Vous direz qu’Isaïe a eu la chance d’avoir une vision grandiose : le Seigneur siégeant sur un trône céleste et entouré d’anges le louant au milieu de la fumée de l’encens. Notre vie à nous pourra paraître peut-être bien plus prosaïque, simple et banale. Cependant, c’est le Seigneur de l’univers qui s’adresse à nous dans le secret de notre cœur. Quel appel, quelle vocation grandiose !
Les lectures de ce jour nous invitent à ouvrir les yeux sur le monde et à ne pas nous résigner sur les situations que nous vivons et que nous pouvons trouver bien banales.
Chacun est appelé à être actif, apôtre, missionnaire, à changer le peu de chose qu’il peut changer. Et la première chose qu’il peut changer, c’est sa vie, sa manière d’être.
Nous avons tous en tête l’exemple de grands personnages dont l’action est, ou a été, retentissante. Mais n’oublions pas que nous pouvons nous aussi changer le monde en refusant de nous résigner à la pauvreté de ce que nous vivons, et en nous laissant interpeller par la Parole de Dieu. Puissions-nous, comme Isaïe, tout simplement dire : « Me voici, envoie-moi ! »
Avec Jésus, nous ne devons rien craindre et nous sommes assurés de la réussite de notre mission si nous mettons notre confiance en lui. Ce ne sera peut-être pas une pêche miraculeuse avec des barques débordant de poissons, ce ne sera peut-être pas spectaculaire, mais nous aurons fait ce que le Seigneur attend de nous.
Cependant lorsque l’on regarde le monde qui nous entoure, il semble que bien peu de gens paraissent avoir entendu l’appel de Dieu. — Que nous aimerions que nos églises soient pleines de gens enthousiastes et que nos séminaires et noviciats soient remplis de jeunes… — Pourtant Dieu est à l’œuvre en cet âge, ne doutons pas du jour qui vient. Il suffit de nous mettre tout simplement en route.
L’Église de Suisse nous invite à juste titre en ce dimanche à ouvrir les yeux et à répondre à l’appel de Dieu : « Me voici, envoie-moi ! » Envoie-moi… mais où ? peut-être dans un ou l’autre des nombreux mouvements d’Église qui œuvrent chacun à sa manière au service du Peuple de Dieu.
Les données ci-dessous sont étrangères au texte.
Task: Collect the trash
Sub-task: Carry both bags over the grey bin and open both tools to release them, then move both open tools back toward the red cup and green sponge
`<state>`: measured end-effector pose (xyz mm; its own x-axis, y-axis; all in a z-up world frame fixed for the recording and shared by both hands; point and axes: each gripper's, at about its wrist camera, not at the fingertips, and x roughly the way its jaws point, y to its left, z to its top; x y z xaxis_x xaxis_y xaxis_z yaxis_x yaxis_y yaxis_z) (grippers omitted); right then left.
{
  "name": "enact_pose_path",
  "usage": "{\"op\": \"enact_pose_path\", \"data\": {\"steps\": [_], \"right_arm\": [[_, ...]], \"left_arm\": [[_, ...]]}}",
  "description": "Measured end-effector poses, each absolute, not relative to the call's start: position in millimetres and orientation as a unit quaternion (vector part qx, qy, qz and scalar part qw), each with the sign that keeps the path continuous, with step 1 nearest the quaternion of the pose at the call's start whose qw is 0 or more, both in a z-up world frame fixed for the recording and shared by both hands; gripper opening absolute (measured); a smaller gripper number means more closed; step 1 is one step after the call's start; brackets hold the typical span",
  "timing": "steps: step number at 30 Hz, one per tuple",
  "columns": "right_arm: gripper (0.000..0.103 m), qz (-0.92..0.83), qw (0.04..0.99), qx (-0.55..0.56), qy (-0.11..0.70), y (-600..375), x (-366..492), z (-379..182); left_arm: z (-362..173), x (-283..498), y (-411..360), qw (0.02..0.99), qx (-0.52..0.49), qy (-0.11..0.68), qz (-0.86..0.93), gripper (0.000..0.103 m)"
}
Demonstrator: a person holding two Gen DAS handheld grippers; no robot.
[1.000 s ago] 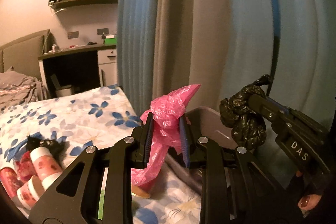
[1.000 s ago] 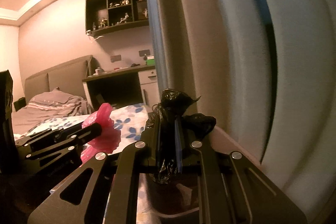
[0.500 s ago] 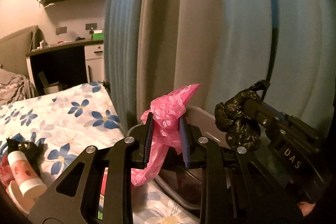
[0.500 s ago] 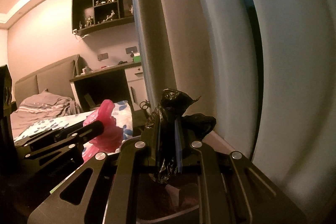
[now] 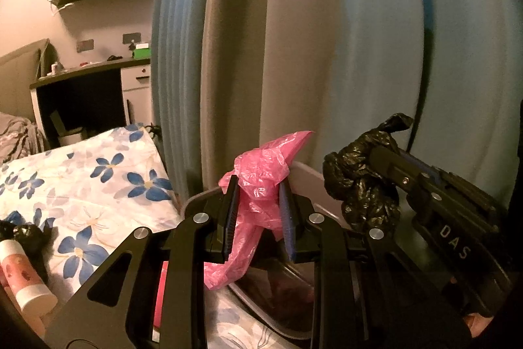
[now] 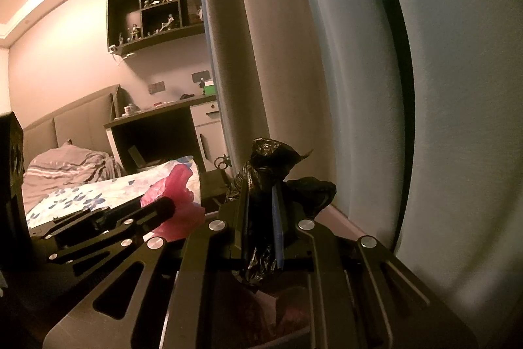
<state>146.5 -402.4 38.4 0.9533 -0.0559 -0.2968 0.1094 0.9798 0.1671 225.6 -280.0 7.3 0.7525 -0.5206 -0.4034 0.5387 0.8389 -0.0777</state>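
My left gripper squeezed a crumpled pink plastic bag. My right gripper pinched a wadded black plastic bag. Both bags hung just over the grey trash bin by the bed. The black bag looked further over the bin, I think, though the inside was too dark.

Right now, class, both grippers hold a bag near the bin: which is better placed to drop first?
Probably right: the right gripper holds its black bag above the bin; the left gripper, with the pink bag, is near the rim.
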Motion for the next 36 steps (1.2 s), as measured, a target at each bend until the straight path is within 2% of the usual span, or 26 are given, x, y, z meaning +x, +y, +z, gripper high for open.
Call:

Ce dimanche de l’apostolat des laïcs rappelle que tous, nous avons reçu une mission, et que nous n’avons rien à craindre à la remplir, chacun à sa manière.
N'attendons pas pour nous mettre en route, ces temps sont les derniers, et le Seigneur marche près de nous dans le quotidien de notre existence.